Rene P.Guzman-Parkinson disease-(Philippines)

Name: Rene P. Guzman  
Sex: Male
Country: Philippines
Age: 59
Diagnoses: 1.Parkinson's disease; 2. Sequela of cerebral hemorrhage, secondary epilepsy; 3. Hypertension level 2, (very high danger group) 4. Chronic heart failure
Days Admitted to the Hospital: 34

About 15 years ago Rene developed progressive bradykinesia and was diagnosed with Parkinson's disease. He suddenly lost consciousness after accidentally falling and injuring himself in 2007. After going to the hospital he was diagnosed with an intracranial hemorrhage and hypertension. Rene was in the hospital for one month, during which time his condition improved and he was subsequently discharged from the hospital. Rene suffered from hemiplegia of the right side of the body. He had difficulty swallowing, often choked on his food and would cough while trying to drink. Everyday activities like taking a bath, brushing his teeth, as well as turning over in bed or sitting up by himself were very difficult for him. Rene was taking an oral medication called sinemet to treat his condition and this medication was working well. From the onset of his illness, he was on a regular diet. Sometimes his sleep was irregular and he was constantly constipated. He also had occasional urinary incontinence. Rene had no noticeable changes in his weight.
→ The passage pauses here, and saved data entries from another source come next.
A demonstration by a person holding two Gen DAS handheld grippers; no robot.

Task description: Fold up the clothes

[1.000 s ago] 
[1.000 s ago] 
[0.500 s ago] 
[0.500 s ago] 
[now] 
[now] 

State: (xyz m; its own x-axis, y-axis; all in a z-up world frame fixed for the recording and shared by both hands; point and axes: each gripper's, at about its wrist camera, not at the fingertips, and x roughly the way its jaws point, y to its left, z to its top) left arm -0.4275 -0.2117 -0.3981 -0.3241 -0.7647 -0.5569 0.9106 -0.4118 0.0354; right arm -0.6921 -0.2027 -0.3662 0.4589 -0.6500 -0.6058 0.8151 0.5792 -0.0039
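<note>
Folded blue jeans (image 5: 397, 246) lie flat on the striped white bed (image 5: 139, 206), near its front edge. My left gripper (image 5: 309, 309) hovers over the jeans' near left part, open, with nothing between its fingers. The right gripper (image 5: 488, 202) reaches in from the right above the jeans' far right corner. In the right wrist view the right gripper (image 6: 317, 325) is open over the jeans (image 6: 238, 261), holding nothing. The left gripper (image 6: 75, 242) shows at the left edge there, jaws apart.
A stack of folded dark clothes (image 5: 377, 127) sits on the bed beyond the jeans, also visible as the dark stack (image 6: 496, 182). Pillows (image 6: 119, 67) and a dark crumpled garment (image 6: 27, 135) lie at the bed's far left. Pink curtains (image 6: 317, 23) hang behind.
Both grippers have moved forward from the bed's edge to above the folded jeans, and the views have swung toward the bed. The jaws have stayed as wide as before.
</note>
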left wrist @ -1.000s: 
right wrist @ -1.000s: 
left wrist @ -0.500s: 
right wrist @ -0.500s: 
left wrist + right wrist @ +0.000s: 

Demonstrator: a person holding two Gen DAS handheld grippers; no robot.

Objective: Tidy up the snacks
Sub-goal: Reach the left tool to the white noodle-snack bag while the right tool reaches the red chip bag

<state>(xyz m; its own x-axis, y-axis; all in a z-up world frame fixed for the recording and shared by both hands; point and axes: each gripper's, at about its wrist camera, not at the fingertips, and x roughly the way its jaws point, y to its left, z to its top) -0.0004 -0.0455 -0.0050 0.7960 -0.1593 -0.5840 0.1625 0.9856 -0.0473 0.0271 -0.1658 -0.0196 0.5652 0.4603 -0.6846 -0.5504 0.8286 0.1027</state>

Rene had a friend who was a patient at our medical center and received positive results from his treatment. When Rene later saw his friend, he was surprised to see how well the results turned out and was optimistic that perhaps his condition could also improve. Rene decided to contact our hospital and speak with our medical experts to see what could possibly be done for him. He then made the decision to come here for treatment.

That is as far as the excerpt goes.